The Glass Hotel, by Emily St. John Mandel
Publisher : Knopf (2020)
ISBN-13 :978-0525521143
Rating: ⭐⭐⭐⭐
Summary
The Glass Hotel (2020) by Emily St. John Mandel is the story of the aftermath and consequences of a long-running Ponzi scheme run by Jonathan Alkaitis. The Glass Hotel is fiction, but it is modeled on the story of Bernie Madoff, who was responsible for one of the largest financial frauds to date – a decades-long Ponzi scheme that defrauded thousands of investors out of tens of billions of dollars. Many think about white collar crime as less harmful than other crimes, but The Glass Hotel portrays financial wrongdoing almost as a pebble thrown into a lake, its ripples growing wider and wider. The financial crimes at the center of The Glass Hotel capture so many people in its wake, and almost no one is left unscathed. There is always a price to pay.
Characters
Vincent Smith/Vincent Alkaitis
Vincent grows up in British Columbia (Canada). She is the product of an affair (an affair that breaks up the marriage of her half-brother Paul’s parents) . Vincent is sent away to live with her aunt at age 13 after her mother goes missing/drowns while canoeing. She has an older half-brother – Paul, and the two are not especially close. While intelligent and observant, Vincent lacks a sense of purpose and direction; she drifts throughout life.
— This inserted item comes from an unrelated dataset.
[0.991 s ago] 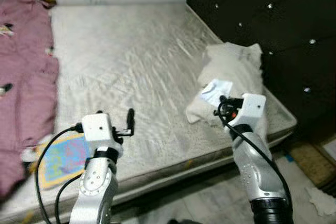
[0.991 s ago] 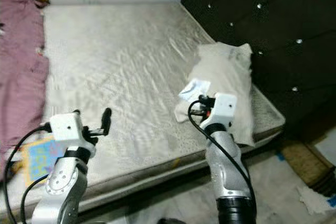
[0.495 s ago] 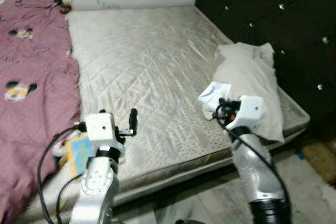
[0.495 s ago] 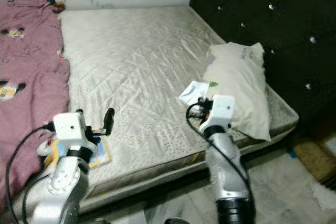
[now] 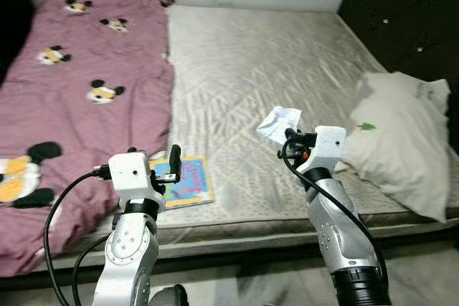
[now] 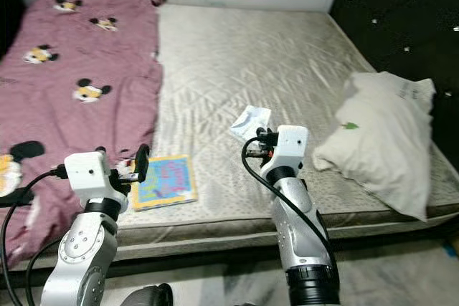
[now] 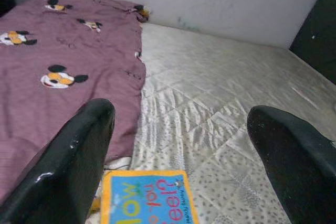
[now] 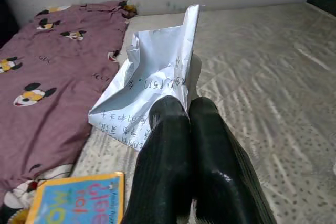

When she meets Jonathan while working as a bartender at the 5-star luxury hotel, Hotel Caiette (which he owns), she seizes an opportunity to live a life of ease and wealth. Once Jonathan is convicted and sent to prison, Vincent cannot bear running into his victims, so she leaves New York and takes a job as a chef on a container ship.
Jonathan Alkaitis
Jonathan is a wealthy financier. But he is also a conman, a liar, and a fraud. He pretends to be married to Vincent, in order to seem stable and secure to his investors. He is self-pitying and selfish, blaming his victims for being greedy. Once convicted, although he feels relief at no longer having to perpetuate his various schemes, he is, nonetheless, haunted by the ghosts of his victims.
Paul Smith
Troubled. A drug-addict, and a music composer. His successful career as a music composer is based upon stolen home video recordings from his half-sister Vincent.
Ella Kapersky
She is the only person who is never fooled by Jonathan or his schemes. She calls the SEC and tries to have them look into Jonathan’s investments, but the investigation goes nowhere. She pays Paul to write the message on the window of the Hotel Caiette, “Why don’t you swallow broken glass?”
Claire
Jonathan’s daughter by his deceased wife, Suzanne. She works in the legitimate part of her father’s business empire. After her discovery of the crime, Claire is the one who calls the FBI about her father. She cuts off all contact with Jonathan. She never visits her father in prison, and refuses to take his calls.
Suzanne Alkaitis
Jonathan’s wife who dies of cancer. Suzanne is fully aware of and complicit in her husband’s financial fraud. She is the one who tells Ella Kapersky: “Why don’t you swallow broken glass?”
The Victims
Leon Prevant, Olivia, Faisal; thousands of others.
Analysis
“We had crossed a line, that much was obvious, but it was difficult to say later exactly where that line had been. Or perhaps we’d all had different lines, or crossed the same line at different times.” (149)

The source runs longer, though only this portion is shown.